To investigate the impact of the first transarterial chemoembolization (TACE) for hepatocellular carcinoma (HCC) on health-related quality of life (HRQoL) and identify predictors for low HRQoL following TACE.

Materials and Methods

HRQoL was prospectively evaluated in 79 patients with standardized questionnaires (QlQ-C30 and HCC18) pre- and 2 weeks post-TACE. Treatment response was evaluated using common tumour response criteria. Clinical parameters [e.g. Eastern Cooperative Oncology Group (ECOG) performance status, Model of End Stage Liver Disease (MELD) score], tumour load and pre-TACE HRQoL scores were tested for predicting HRQoL after TACE.

Results

Patients showed a 12.1% decrease in global health score (GHS).
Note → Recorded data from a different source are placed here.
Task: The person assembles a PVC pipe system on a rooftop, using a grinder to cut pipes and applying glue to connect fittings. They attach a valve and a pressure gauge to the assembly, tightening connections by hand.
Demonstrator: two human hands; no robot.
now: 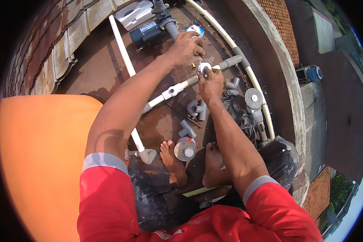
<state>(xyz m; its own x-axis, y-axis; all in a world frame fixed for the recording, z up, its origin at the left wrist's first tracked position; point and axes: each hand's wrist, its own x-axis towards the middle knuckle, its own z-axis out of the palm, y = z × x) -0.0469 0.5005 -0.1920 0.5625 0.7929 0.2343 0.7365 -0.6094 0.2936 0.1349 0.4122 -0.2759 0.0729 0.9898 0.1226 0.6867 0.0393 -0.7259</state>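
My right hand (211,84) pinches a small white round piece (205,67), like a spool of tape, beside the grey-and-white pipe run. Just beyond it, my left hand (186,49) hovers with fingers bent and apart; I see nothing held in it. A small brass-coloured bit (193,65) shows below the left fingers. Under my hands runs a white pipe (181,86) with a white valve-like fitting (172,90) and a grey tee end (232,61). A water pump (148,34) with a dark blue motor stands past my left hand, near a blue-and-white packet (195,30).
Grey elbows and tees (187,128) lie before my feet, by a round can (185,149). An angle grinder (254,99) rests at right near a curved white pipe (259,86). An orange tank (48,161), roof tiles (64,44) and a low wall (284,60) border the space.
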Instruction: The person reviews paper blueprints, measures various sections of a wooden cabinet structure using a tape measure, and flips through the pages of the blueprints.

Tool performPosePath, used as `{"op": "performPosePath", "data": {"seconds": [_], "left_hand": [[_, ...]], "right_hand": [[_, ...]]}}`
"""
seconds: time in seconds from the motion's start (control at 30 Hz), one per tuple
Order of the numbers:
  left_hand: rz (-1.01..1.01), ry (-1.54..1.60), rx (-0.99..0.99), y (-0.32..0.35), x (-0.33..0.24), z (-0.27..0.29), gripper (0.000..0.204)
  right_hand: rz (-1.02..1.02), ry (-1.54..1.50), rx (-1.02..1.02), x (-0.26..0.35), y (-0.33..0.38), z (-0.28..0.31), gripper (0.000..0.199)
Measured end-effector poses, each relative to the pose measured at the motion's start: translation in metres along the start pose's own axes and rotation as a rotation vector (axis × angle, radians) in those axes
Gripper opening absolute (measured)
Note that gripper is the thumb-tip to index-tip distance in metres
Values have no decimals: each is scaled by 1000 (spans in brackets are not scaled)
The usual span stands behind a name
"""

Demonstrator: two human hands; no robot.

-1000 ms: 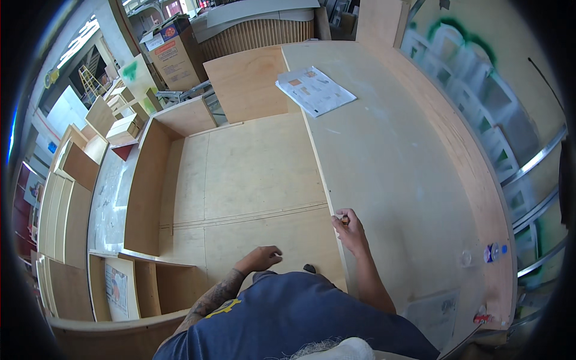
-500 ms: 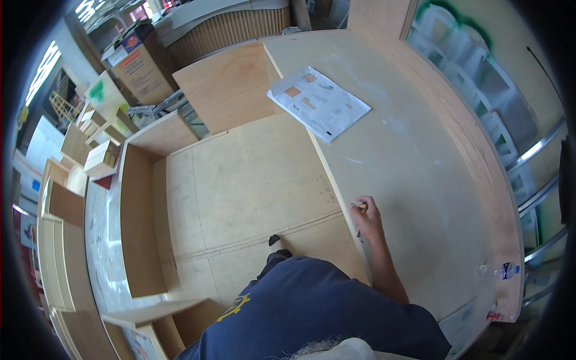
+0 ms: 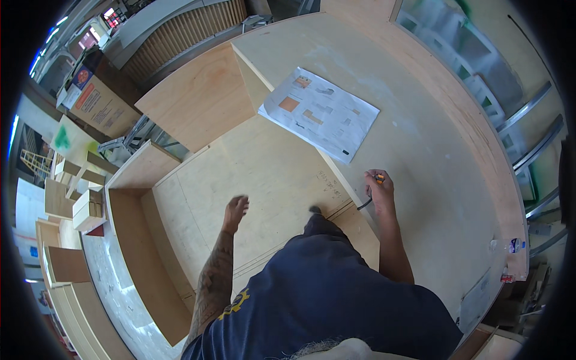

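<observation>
My right hand (image 3: 380,191) is closed round a small orange-and-black tool (image 3: 379,178), just above the near edge of the pale wooden counter top (image 3: 414,180). A thin dark end sticks out below the fist, toward the counter edge; the tool's exact kind is hidden by my fingers. Farther up the counter lies a stack of printed drawing sheets (image 3: 324,114), apart from the hand. My left hand (image 3: 236,211) hangs over the wooden floor panel (image 3: 240,162), its fingers loosely curled together and a little blurred, with nothing visible in them.
The counter's raised outer rim (image 3: 462,102) curves round on the right, where a small bottle (image 3: 515,245) stands. To the left runs a low curved wooden cabinet (image 3: 141,240). A large cardboard box (image 3: 102,105) and a slatted curved panel (image 3: 180,42) stand beyond.
My left hand has come into view on the left. My right hand, still gripping the orange-and-black tool, has moved nearer the drawing sheets. My body and the view have shifted forward.
</observation>
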State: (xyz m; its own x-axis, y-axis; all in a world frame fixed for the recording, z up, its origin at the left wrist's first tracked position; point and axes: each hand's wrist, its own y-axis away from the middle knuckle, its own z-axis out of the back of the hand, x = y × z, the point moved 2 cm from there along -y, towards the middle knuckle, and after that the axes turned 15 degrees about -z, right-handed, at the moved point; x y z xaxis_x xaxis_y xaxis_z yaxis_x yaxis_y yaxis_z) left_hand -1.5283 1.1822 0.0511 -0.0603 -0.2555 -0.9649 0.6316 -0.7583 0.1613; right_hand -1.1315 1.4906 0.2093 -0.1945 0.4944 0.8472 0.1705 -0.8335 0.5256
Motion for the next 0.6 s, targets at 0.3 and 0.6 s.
{"op": "performPosePath", "data": {"seconds": [0.3, 0.6], "left_hand": [[116, 414, 140, -197, -128, -136, 74], [206, 732, -53, -320, -164, -141, 41]], "right_hand": [[241, 493, -548, 55, -148, 2, 52], [156, 669, -739, 123, -255, -24, 52]]}}
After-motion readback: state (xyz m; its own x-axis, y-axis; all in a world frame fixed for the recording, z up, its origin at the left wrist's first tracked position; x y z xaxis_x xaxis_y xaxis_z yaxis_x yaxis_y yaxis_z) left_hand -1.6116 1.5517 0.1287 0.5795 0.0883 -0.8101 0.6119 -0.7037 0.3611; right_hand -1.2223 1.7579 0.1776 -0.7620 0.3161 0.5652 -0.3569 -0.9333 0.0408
Major decreases were observed for physical (−21.4%), role (−23.4%), and social (−21.5%) functioning and increases in symptom severity for fatigue (+30.1%), loss of appetite (+25.3%), pain (+19.4%) after TACE. ECOG performance status >1 was associated with increased nausea/vomiting (p = 0.002) and decreased GHS (p = 0.01). MELD score >10 was associated with increased fatigue (p = 0.021) and abdominal swelling (p < 0.001). Our study showed an increase in symptom severity in patients with no symptoms before TACE for pain (p = 0.005) and abdominal swelling (p < 0.001).

Conclusion

The first TACE for treatment of HCC does not result in a major loss of HRQoL in general. For TACE as a palliative therapy maintaining HRQoL is of critical importance and standardized HRQoL assessment can help to detect HRQoL problems.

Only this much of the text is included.